# Two-way analysis of variance

In statistics, the two-way analysis of variance (ANOVA) is an extension of the one-way ANOVA that examines the influence of two different categorical independent variables on one dependent variable. The two-way ANOVA can not only determine the main effect of contributions of each independent variable but also identifies if there is a significant interaction effect between them.

## History

In 1925, Ronald Fisher mentions the two-way ANOVA in his celebrated book from 1925, Statistical Methods for Research Workers (chapters 7 and 8). In 1934, Frank Yates published procedures for the unbalanced case.[1] Since then, an extensive literature has been produced, reviewed in 1993 by Fujikoshi.[2] In 2005, Andrew Gelman proposed a different approach of ANOVA, viewed as a multilevel model.[3]
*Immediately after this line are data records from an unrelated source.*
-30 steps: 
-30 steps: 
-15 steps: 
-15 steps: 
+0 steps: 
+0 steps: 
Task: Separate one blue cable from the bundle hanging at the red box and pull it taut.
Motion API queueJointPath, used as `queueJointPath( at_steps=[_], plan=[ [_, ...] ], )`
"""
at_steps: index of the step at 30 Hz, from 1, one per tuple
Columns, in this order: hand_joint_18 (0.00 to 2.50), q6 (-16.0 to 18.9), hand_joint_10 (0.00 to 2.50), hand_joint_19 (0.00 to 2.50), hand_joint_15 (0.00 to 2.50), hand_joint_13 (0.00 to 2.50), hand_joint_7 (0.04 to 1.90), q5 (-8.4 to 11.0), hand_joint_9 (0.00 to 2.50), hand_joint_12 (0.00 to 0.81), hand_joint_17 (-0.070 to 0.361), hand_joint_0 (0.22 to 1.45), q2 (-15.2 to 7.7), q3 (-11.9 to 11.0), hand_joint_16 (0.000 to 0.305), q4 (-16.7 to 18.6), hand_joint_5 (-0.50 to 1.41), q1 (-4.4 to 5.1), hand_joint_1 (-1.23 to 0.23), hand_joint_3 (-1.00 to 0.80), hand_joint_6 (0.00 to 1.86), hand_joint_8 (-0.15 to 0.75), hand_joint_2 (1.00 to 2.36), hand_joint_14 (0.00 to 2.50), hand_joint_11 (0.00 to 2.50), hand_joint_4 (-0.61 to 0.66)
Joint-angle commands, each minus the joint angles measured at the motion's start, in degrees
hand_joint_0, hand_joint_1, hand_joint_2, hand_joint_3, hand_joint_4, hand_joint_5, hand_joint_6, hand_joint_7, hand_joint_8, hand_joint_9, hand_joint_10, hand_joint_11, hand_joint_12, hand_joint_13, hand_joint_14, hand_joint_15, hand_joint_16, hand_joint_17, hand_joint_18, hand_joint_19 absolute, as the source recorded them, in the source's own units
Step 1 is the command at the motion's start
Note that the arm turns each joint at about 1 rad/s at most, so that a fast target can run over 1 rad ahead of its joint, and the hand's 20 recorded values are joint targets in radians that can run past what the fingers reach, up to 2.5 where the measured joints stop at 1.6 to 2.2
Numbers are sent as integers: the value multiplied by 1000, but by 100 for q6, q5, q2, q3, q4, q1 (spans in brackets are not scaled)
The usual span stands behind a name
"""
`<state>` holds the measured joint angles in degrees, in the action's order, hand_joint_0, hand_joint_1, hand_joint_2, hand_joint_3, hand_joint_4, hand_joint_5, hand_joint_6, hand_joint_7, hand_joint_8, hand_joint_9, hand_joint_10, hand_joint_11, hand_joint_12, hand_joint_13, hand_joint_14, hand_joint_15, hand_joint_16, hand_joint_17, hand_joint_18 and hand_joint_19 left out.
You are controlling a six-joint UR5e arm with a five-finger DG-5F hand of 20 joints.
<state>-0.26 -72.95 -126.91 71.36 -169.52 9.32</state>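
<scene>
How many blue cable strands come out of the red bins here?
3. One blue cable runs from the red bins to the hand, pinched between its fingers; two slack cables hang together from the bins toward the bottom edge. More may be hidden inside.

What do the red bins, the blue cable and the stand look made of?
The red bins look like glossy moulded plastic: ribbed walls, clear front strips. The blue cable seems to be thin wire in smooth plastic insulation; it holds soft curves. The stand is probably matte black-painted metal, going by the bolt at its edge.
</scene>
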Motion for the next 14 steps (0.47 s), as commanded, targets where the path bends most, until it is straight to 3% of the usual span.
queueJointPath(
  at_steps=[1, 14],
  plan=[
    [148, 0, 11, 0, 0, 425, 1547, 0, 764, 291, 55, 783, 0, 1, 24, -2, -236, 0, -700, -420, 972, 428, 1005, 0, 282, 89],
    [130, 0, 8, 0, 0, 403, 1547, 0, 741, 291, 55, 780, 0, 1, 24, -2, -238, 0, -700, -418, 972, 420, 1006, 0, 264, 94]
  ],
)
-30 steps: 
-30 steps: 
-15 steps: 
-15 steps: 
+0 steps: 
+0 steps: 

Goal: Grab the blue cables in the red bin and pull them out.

## Assumptions to use two-way ANOVA

As with other parametric tests, we make the following assumptions when using two-way ANOVA:

## Model

Let us imagine a data set for which a dependent variable may be influenced by two factors (sources of variation). The first factor has $I$ levels ($i \in \{1,\ldots,I\}$) and the second has $J$ levels ($j \in \{1,\ldots,J\}$). Each combination $(i,j)$ defines a treatment, for a total of $I \times J$ treatments. We represent the number of replicates for treatment $(i,j)$ by $n_{ij}$, and let $k$ be the index of the replicate in this treatment ($k \in \{1,\ldots,n_{ij}\}$).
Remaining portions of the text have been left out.